Piazza Navona is also a popular location for street performances, especially during the Christmas season. The square is transformed into a winter wonderland, with street performers, food vendors, and Christmas lights.

See Also Piazza Navona at Night

History Of Piazza Navona: a Recap

Fountain of the Four Rivers: A Baroque Marvel in Piazza Navona
The Four Rivers Fountain

Piazza Navona, a renowned square in Rome’s historic center, boasts a rich ancient Roman history and has evolved over the centuries. Here’s a brief overview of its history. Piazza Navona, originally Emperor Domitian’s 1st-century stadium, held 30,000 spectators for athletic events. Its current square shape preserves the stadium’s original design.

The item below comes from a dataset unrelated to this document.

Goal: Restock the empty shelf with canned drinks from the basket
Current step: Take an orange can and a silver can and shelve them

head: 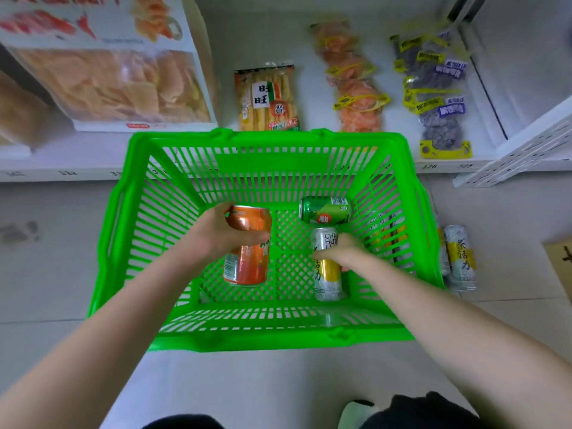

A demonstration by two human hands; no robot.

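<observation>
In the head view, the left hand (221,233) curls its fingers round the upper half of an orange can (247,264), over the left part of the green basket (272,339). The right hand (339,252) grips a silver-and-yellow can (328,283) round its middle; that can lies on the basket's mesh bottom, right of centre. Just beyond it a green can (325,209) lies on its side. More silver-and-yellow cans (459,258) sit on the floor outside the basket's right wall. Beyond the basket, the shelf (62,170) holds snack packets (266,97).
</observation>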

In the Renaissance, Piazza Navona became a hub for artists and intellectuals. Buildings like the Palazzo Pamphilj, now the Brazilian Embassy, were constructed around the square during this period. Pope Innocent X commissioned three fountains, including the famous Fontana dei Quattro Fiumi by Gian Lorenzo Bernini, and redesigned the square in the 17th century.

Today, Piazza Navona is a popular tourist destination and a lively hub of activity in the center of Rome. The square is surrounded by cafes, restaurants, and street performers, and it remains a testament to the rich history and culture of the city.